Desde la nada, los tambores ya se escuchaban. Venían por el camino viejo. Cornetas los acompañaban. Pronto, empezó a verse la gente. Primero, una figura completamente tapada con una túnica morada y un capuchón, portaba una enorme bandera del mismo color, con una pluma roja y negra bordada en el centro. Tras él, dos filas de encapuchados con báculos de oro, que marchaban muy despacio, al compás con los tambores. Después ya se podía ver a los músicos, pero solo las caras de aquellos que tocaban las cornetas. Tras los tambores, entre doce encapuchados, portaban en andas la figura de un Caballero de la Tormenta al que un Guardia Negro sujetaba por las alas. Tras la imagen, una tira de fieles.
Todos conmemoraban algo que no entendían, pero que apreciaban.

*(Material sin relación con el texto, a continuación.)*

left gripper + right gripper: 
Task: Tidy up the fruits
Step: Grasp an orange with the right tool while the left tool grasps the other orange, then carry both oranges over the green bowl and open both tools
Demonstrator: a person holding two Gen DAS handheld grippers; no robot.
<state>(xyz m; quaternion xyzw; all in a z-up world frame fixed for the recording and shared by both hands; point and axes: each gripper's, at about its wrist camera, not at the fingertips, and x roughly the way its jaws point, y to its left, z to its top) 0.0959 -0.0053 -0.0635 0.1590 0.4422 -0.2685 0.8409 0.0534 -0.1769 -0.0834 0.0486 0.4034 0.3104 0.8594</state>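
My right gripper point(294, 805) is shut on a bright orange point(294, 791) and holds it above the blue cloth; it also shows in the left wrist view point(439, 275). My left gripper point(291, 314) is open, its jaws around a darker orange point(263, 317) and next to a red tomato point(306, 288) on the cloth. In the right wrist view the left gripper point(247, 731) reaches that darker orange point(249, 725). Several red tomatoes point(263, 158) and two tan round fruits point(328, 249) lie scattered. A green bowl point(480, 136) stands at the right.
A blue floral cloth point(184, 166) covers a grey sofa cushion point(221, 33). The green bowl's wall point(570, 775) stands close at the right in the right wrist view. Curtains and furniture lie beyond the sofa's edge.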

El sacrificio de los Guerreros del Viento, que se sacrificaron para salvar la Triada. Después de lograrlo por completo, solo uno quedó, pero la gente volvió a ser libre.
Los que ahora, tantos años después, le rendían culto a la imagen no sabrán jamás que es lo que pasó. Nunca nada sobre los Guerreros del Viento se escribió, y en solo en las memorias de los que los conocieron restaron sus gestas. Solo eso. Eso y la fe en ellos es lo que venció al tiempo. Nada más. Ahora la procesión se alejaba, entre tambores y cornetas, alabanzas a la figura alada se alzaban. La grandeza de los alados soldados perdurará en el tiempo. Más como fe que como que como historia, pero aún así, aún así siempre serían recordados.